In its 2023 financial report, BPR Bank Rwanda revealed a noteworthy Rwf25.8 billion profit after taxes.
In addition to the growth in profits, the bank’s overall revenue increased significantly, rising by 13% to Rwf81.1 billion, while its customer deposits increased by 33.4% to Rwf589 billion. Additionally, the bank’s total assets increased significantly by 15.2 percent to Rwf860 billion.
Chief executive Patience Mutesi of BPR Bank expressed pleasure with the bank’s success and promised to maintain the strategic focus of the organization on innovation and customer-centric solutions across all industries.
“We are in line with Rwanda’s goals to achieve a customer-centric or people-centric and private-sector-led growth, as the country’s largest bank,” the statement read.
The notable 25% expansion in the bank’s loan portfolio, which is fueled by commerce, personal loans, manufacturing, agriculture, and construction, is credited by her for the 15.2% increase in total assets.
With a strong credit management plan in place, the bank ended 2023 with a non-performing loan ratio of 3.4%, which was below average. She stated, “I think the credit teams’ and the business teams’ efforts in spearheading recovery efforts and ensuring that we maintain a strong quality of the loan book really drove this.”
Mutesi credited the 33.4% increase in client deposits to Rwf589 billion to the confidence and support that customers had shown after KCB and BPR merged in 2022.
With more than 150 branches around the nation, BPR Bank Rwanda now boasts the second-largest asset base in the nation following the merger.

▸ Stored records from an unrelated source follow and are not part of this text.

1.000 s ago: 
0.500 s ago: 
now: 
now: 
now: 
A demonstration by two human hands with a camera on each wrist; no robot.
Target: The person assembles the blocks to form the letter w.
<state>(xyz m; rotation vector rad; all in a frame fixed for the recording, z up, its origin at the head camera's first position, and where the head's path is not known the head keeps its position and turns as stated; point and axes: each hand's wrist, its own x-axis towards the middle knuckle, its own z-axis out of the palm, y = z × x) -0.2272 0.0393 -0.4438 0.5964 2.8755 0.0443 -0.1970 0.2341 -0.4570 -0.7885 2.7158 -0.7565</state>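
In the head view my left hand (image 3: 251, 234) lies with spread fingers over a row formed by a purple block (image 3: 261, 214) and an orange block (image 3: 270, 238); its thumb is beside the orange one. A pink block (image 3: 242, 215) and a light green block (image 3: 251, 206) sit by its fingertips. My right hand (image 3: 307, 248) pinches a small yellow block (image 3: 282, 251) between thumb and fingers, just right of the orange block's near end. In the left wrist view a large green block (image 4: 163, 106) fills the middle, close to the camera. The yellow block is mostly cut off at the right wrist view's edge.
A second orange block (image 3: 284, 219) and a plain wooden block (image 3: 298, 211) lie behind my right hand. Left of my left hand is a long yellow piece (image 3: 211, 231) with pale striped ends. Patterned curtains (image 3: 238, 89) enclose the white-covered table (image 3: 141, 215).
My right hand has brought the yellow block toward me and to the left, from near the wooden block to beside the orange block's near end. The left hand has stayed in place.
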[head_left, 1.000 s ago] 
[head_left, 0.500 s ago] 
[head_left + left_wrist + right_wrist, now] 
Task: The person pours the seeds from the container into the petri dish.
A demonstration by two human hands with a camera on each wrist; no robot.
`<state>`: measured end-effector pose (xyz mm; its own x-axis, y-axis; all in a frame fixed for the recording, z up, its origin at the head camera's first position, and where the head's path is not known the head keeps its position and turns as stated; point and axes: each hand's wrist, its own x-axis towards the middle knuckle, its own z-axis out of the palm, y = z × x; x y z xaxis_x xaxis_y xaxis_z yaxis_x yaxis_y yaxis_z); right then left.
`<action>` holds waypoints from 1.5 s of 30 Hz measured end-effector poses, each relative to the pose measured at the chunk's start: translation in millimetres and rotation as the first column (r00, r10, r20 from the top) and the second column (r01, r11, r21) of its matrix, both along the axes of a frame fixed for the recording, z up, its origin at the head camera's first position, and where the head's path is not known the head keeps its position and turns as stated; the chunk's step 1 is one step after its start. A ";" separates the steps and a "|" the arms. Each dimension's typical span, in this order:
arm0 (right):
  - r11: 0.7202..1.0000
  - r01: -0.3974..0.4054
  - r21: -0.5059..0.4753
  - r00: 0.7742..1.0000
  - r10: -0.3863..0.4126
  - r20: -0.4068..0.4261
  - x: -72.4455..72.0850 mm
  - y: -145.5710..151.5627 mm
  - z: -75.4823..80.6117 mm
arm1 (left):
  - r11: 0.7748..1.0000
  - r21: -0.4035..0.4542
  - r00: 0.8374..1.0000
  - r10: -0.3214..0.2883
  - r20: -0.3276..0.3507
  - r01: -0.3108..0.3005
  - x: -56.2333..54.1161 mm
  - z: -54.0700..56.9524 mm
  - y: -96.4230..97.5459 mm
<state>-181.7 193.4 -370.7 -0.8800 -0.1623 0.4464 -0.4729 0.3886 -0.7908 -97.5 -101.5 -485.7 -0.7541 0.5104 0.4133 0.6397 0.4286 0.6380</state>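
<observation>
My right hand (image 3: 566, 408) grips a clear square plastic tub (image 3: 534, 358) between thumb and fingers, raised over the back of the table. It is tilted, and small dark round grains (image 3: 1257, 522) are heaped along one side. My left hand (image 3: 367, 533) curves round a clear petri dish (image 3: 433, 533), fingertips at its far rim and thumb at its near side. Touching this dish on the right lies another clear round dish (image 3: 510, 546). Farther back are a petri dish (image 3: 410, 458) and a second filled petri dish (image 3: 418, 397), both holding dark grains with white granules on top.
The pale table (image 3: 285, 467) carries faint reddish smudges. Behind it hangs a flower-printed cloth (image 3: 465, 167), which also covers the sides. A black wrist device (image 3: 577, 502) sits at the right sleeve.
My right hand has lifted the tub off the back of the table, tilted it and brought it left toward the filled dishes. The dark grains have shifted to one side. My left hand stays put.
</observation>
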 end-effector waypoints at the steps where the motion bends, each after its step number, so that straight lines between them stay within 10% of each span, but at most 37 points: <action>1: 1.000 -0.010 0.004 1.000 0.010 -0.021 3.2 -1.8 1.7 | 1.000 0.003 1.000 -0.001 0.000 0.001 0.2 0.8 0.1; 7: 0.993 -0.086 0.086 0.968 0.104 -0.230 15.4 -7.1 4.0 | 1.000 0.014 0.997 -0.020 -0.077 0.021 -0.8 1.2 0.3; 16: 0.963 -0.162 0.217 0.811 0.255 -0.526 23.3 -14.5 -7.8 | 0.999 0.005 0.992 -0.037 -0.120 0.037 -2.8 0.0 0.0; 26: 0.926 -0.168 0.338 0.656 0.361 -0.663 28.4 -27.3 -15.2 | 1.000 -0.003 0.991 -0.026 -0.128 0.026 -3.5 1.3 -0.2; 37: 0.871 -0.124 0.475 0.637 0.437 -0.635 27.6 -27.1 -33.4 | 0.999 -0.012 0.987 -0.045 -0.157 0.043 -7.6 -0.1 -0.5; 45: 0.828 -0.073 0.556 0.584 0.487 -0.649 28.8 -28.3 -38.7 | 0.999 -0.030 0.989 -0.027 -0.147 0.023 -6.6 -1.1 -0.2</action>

Mutesi spoke on BPR’s dedication to financial inclusion and economic development, highlighting the bank’s emphasis on agriculture and credit availability, especially for SMEs.
The chairman of BPR’s board, George Rubagumya, emphasized the lender’s standing as the “people’s bank” and highlighted the 590,000 registered shareholders that make up its broad shareholder base.
“Even after our merger with KCB, the new investor thought it was important to maintain our brand—the people’s bank,” he stated. We are a people’s bank, among other things, since 590,000 of our shareholders are registered owners. They own up to 13% of this institution collectively. That amounts to over 15 billion of the 146 billion you saw as equity in this bank.